Речь этого сумасшедшего представляла странную смесь здравого смысла и бреда; а на несколько тяжеловесный юмор Хорнблауэра он отреагировал так, как будто действительно принял это полуироническое замечание за чистую монету. Его тяжелые веки слегка приподнялись и холодные серые глаза пристально взглянули на Хорнблауэра.
– Вы правы, милорд, хотя боюсь, не отдаете себе отчета, насколько верны ваши слова. Мои дела действительно очень важны. Не только судьба Франции зависит от моего своевременного прибытия в Париж, но будущее мира – всего человечества!
– Имя Бонапарта не предполагает чего-либо меньшего, Ваше Высочество, – заметил Хорнблауэр.
– Европа погружается в анархию. Она пала жертвой предателей, себялюбцев, демагогов, несчетного числа дураков и подлецов. Франция, управляемая твердой рукой, сможет вернуть миру порядок!
– Ваше Высочество абсолютно правы.
– Значит, вы признаете несомненную спешность моего дела, милорд. В Париже вот-вот начнутся выборы и я должен попасть туда – я должен быть там уже через сорок восемь часов. Вот почему я вынужден был пробираться по грязи, под проливным дождем к вашему дому.
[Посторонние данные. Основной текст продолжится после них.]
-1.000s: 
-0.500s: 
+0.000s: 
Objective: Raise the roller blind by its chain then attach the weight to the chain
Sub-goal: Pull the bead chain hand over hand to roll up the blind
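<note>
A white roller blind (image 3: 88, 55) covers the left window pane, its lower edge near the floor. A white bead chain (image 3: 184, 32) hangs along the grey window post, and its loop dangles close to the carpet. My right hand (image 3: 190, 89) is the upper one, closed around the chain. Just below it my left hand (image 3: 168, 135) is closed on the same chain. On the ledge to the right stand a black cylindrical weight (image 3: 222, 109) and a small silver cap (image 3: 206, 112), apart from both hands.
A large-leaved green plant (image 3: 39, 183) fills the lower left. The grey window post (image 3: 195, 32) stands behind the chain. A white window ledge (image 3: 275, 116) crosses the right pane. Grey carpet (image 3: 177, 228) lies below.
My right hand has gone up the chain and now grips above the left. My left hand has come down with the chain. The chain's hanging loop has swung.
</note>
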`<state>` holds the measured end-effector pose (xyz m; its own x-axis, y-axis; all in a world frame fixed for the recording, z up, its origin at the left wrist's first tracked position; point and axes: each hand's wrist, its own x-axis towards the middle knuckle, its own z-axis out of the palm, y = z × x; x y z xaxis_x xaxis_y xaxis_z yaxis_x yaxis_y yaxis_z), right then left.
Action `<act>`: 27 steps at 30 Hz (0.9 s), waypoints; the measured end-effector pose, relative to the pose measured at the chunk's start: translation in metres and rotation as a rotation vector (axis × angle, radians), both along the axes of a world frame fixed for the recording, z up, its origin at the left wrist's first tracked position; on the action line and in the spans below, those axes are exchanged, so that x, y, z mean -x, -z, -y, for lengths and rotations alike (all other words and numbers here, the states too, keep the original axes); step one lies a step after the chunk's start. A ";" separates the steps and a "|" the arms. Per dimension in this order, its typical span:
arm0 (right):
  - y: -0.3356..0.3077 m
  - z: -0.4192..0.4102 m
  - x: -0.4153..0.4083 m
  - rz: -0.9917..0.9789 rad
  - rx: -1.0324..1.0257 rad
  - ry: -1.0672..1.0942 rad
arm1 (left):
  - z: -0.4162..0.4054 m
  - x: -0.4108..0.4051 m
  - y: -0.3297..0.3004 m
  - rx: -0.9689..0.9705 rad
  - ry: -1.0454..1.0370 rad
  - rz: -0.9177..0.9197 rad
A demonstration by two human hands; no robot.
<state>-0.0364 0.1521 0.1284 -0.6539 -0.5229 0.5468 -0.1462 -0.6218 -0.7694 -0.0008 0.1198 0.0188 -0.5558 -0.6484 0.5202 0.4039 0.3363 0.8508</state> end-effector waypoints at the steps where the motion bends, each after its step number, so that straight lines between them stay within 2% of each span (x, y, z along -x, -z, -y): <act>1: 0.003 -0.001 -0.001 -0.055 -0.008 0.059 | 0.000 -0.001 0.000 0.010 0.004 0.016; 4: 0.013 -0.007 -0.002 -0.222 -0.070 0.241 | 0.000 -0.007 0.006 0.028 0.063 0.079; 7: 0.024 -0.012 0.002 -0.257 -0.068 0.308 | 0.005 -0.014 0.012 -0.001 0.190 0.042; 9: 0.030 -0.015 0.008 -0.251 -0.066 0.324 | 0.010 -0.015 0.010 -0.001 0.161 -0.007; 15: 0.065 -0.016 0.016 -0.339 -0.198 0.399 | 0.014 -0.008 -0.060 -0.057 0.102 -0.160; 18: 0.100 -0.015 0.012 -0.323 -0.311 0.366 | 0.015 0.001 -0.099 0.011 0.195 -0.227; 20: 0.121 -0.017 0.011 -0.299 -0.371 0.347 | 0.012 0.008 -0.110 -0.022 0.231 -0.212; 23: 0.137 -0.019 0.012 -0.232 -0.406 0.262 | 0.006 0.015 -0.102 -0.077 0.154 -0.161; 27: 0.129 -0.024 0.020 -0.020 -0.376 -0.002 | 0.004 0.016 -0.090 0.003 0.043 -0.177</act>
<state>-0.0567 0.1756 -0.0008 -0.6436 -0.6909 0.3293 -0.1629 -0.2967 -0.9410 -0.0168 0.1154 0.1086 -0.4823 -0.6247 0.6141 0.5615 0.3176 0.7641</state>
Гость окинул взглядом свое облепленный грязью плащ, с которого все еще стекали на пол струйки воды.
– Не желает ли Ваше Высочество переменить платье? – предложил Хорнблауэр.
– Благодарю вас, милорд, но на это нет времени. В местечке, расположенном далее по железной дороге, столь неудачно перекрытой оползнем, по ту сторону туннеля – насколько мне известно, оно называется Мэйдстон – я еще могу успеть на поезд до Дувра. Оттуда – на паровой пакетбот в Кале – поезд в Париж – и навстречу своей судьбе!
– Значит, Ваше высочество желает, чтобы его отвезли в Мэйдстон?
– Да, милорд.
Это означало проехать восемь миль по относительно хорошей дороге – не Бог весть какое непосильное требование. Но все еще дул юго-восточный ветер – Хорнблауэр подумал об этом и тут же одернул себя: эти паровые пакетботы не зависят от ветров и течений, хотя это трудно постоянно помнить человеку, который всю жизнь командовал парусными кораблями. Этот сумасшедший распланировал все довольно здраво – вплоть до Парижа. Там его, скорее всего, поместят в тихую, уютную лечебницу, где ни он, ни ему никто не причинит вреда. Даже экспрессивные французы вряд ли будут слишком жестоки к столь забавному и эксцентричному человеку. Но кучеру будет нелегко проделать шестнадцать миль в такую ночь, да еще половину дороги – в обществе душевнобольного. Хорнблауэр вновь переменил свое решение. Он как раз думал над тем, как бы повежливее отказать, не раня чувств этого бедняги, когда дверь в гостиную открылась, чтобы впустить Барбару. Она была высока и стройна, красива и величественна; теперь, когда прожитые годы несколько ссутулили плечи Хорнблауэра, их глаза находились на одном уровне.
– Горацио – начала она и остановилась при виде незнакомца; но тот, кто знал Барбару достаточно хорошо – например, Хорнблауэр – мог бы догадаться, что присутствие нежданного гостя в гостиной не было для нее неожиданностью, а значит, она вошла именно для того, чтобы узнать, в чем тут дело. Несомненно, именно поэтому она предварительно сняла свои очки…
Гость встретил появление дамы вежливым и внимательным молчанием.